I've got a simple code as a example of polymorphism and inheritance
class A
{
public:
int fieldInA;
void virtual overloadedFunc()
{
printf("You are in A\n");
}
};
class B : public A
{
public:
int fieldInB;
void overloadedFunc()
{
printf("You are in B\n");
}
};
void DoSmth(A* a)
{
a->overloadedFunc();
}
void DoSmthElse(A a)
{
a.overloadedFunc();
}
int _tmain(int argc, _TCHAR* argv[])
{
B *b1 = new B();
B b2;
//Breakpoint here
DoSmth(b1);
DoSmthElse(b2);
scanf("%*s");
return 0;
}
When I stop in breakpoint, the values of _vfptr[0] of b1 and _vfptr[0] of b2 are the same (SomeAddr(B::overloadedFunc(void))).
After passing b1 as parameter in DoSmth(), _vfptr[0] of local variable a is still someAddr(B::overloadedFunc(void)), but _vfptr[0] of a in DoSmthElse is now someAddr(A::overloadedFunc(void)). I'm sure this is some my misunderstaning of function overloading concept, but I couldn't understand, why in first case I saw "You are in B" and in second "You are in A". The same with A *b1 = new B(); DoSmth(b1); // You are in B, why?

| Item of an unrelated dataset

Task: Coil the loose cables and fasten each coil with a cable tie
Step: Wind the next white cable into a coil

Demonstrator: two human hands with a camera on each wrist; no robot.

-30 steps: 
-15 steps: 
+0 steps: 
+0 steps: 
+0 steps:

First off, you need to get your terminology right! You didn't overload any functions, you overrode them:
Overloading means that you have the same function name with different types of arguments. Choosing the correct overload is a compile-time operation.
Overriding means that you have class hierarchy with a polymorphic (in C++ virtual) function and you replace the function being called with a function applicable to object of a more specialized class. You override the original meaning. Choosing the correct override is a run-time operation, in C++ using something similar to a virtual function table.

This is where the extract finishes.